Le document S-1 d’Airbnb est publié. Pour la première fois, vous pouvez accéder à des données réelles de réservation, de clients, et d’offre d’Airbnb. Nous avons expliqué à quoi servait le prospectus d’IPO d’Airbnb et pourquoi il mentionne autant de risques d’investissement. Voici maintenant 7 éléments particulièrement intéressants que nous avons relevés pour les gestionnaires et propriétaires de locations saisonnières :
Airbnb veut que les hôtes retombent amoureux de la plateforme

Comme le répètent Brian Chesky, PDG d’Airbnb et Catherine Powell, responsable mondiale des hôtes Airbnb depuis juillet 2020, l’entreprise souhaite replacer les hôtes au centre de sa communauté.
Le document indique : « L’hébergement est la base de l’expérience Airbnb. Airbnb permet à ses hôtes d’offrir aux voyageurs l’accès à un vaste univers de logements et d’expériences uniques auparavant inaccessibles ou même inconnus ».

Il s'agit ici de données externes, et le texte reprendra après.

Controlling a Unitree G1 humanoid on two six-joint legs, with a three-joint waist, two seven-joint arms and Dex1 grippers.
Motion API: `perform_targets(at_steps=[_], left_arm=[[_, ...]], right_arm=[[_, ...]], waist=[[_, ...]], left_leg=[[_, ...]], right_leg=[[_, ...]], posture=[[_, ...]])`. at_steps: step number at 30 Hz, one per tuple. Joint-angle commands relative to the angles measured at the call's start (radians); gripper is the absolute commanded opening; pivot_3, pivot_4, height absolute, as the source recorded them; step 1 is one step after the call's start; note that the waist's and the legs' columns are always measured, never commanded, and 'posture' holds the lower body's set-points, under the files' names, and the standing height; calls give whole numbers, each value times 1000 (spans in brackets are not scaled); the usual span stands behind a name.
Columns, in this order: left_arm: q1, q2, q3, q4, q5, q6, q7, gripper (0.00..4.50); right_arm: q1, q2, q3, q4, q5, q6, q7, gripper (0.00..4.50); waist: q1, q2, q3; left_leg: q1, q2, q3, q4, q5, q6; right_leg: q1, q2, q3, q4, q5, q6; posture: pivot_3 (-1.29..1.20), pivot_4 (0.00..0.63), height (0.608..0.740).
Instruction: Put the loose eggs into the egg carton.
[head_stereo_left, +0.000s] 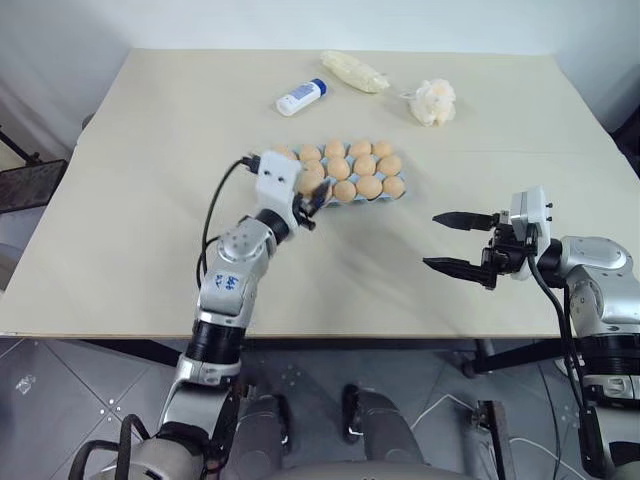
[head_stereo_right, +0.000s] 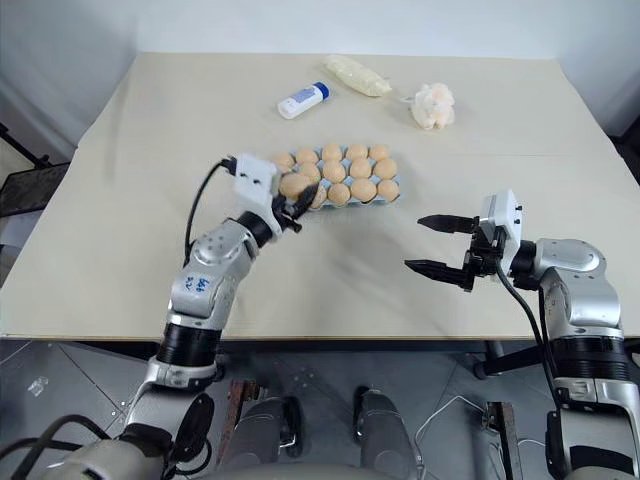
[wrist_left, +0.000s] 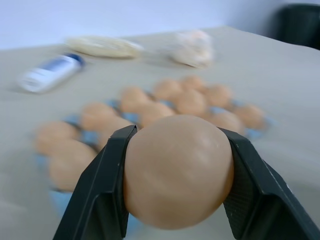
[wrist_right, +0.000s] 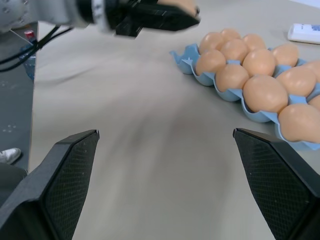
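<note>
The left gripper (wrist_left: 177, 175) is pinching one egg (wrist_left: 178, 170) between its two black fingers, and it hangs above the table (head_stereo_left: 120, 200) at the near left corner of the egg carton (head_stereo_left: 402, 192). The carton therefore lies just ahead of this gripper and slightly to its right, with its long side running left to right across the table. This arm is by far the nearer one. The carton looks close to full, so the move probably depends on finding the open cup near that left corner. From above, the hand covers that corner, so I cannot tell which cup is free.

The left wrist view shows the grip plainly: the egg sits across the fingers, held at its sides, with the filled rows blurred beyond it. The head views cannot show that.

Further back on the table lie a white bottle (head_stereo_left: 300, 97), a pale bag (head_stereo_left: 354, 71) and a white wad (head_stereo_left: 434, 101).

The right gripper (head_stereo_left: 458, 243) is spread wide and holds nothing, well apart from the carton's right end. Its wrist view shows that end's cups filled.
</note>
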Motion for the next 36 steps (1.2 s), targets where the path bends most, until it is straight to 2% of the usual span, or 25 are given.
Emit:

Le document S-1 d’Airbnb mentionne le mot « Hôtes » 741 fois, dont :
- « Hôtes individuels » 29 fois
- « Hôtes professionnels » 17 fois (Airbnb précise que ce sont les hôtes individuels qui sont au cœur de leur activité, et non les hôtes professionnels)
Les annulations massives et les remboursements forcés de mars 2020 avaient créé un fossé entre Airbnb et ses hôtes. Airbnb a agi pour regagner la confiance de ses hôtes, et d’autres mesures arrivent avec l’IPO :
- Fin mars, début avril, Airbnb a annoncé 250 millions USD pour aider les hébergeurs touchés par les annulations liées au COVID-19 (en remboursant une partie de l’argent des réservations annulées). Un fonds d’aide Superhost de 10 millions USD a également été lancé.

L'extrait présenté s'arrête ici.